#### [Work to be completed]
After finding the line containing "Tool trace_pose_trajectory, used" below, please output that line and each following one through the line containing "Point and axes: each", exactly as written.

#### [Source material]
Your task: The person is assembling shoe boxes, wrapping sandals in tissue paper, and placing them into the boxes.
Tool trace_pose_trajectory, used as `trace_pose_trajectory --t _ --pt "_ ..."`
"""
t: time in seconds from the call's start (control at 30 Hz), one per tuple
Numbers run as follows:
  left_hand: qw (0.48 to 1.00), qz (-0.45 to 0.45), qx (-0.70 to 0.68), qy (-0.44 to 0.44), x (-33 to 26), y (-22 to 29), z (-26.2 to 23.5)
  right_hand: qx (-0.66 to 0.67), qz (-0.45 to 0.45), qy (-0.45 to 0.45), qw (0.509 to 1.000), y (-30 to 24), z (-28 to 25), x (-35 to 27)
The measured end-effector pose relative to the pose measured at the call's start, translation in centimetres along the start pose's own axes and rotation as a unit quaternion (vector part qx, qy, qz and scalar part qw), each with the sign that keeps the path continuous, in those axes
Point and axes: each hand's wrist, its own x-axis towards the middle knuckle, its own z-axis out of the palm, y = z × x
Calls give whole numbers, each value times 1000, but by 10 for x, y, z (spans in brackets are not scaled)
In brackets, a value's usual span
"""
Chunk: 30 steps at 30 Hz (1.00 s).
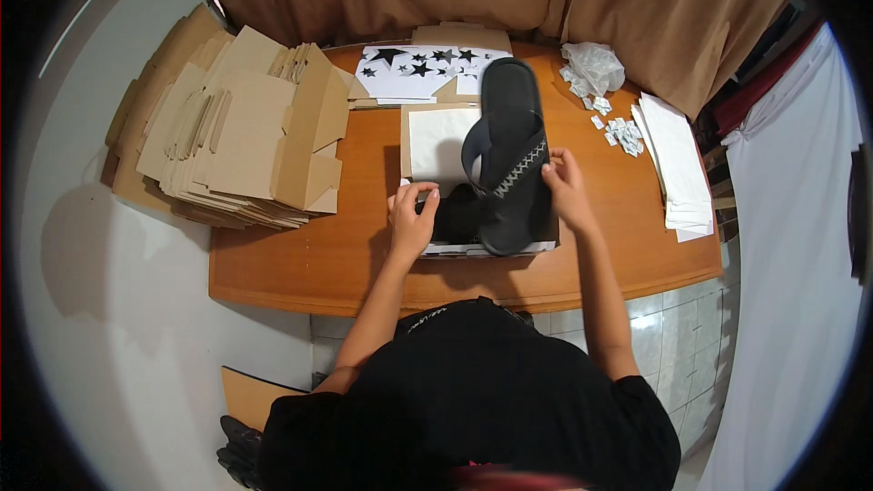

#### [Solution to this exercise]
Tool trace_pose_trajectory, used as `trace_pose_trajectory --t _ --pt "_ ..."`
"""
t: time in seconds from the call's start (control at 30 Hz), one per tuple
Numbers run as follows:
  left_hand: qw (0.48 to 1.00), qz (-0.45 to 0.45), qx (-0.70 to 0.68), qy (-0.44 to 0.44), x (-33 to 26), y (-22 to 29), z (-26.2 to 23.5)
  right_hand: qx (-0.66 to 0.67), qz (-0.45 to 0.45), qy (-0.45 to 0.45), qw (0.509 to 1.000), y (-30 to 24), z (-28 to 25), x (-35 to 27)
The measured end-effector pose relative to the pose measured at the call's start, translation in centimetres along the start pose's own axes and rotation as a unit quaternion (vector part qx, qy, qz and scalar part qw), each with the sign that keeps the path continuous, in those axes
Point and axes: each hand's wrist, its own x-axis towards the middle knuckle, its own z-axis out of the palm, y = z × x

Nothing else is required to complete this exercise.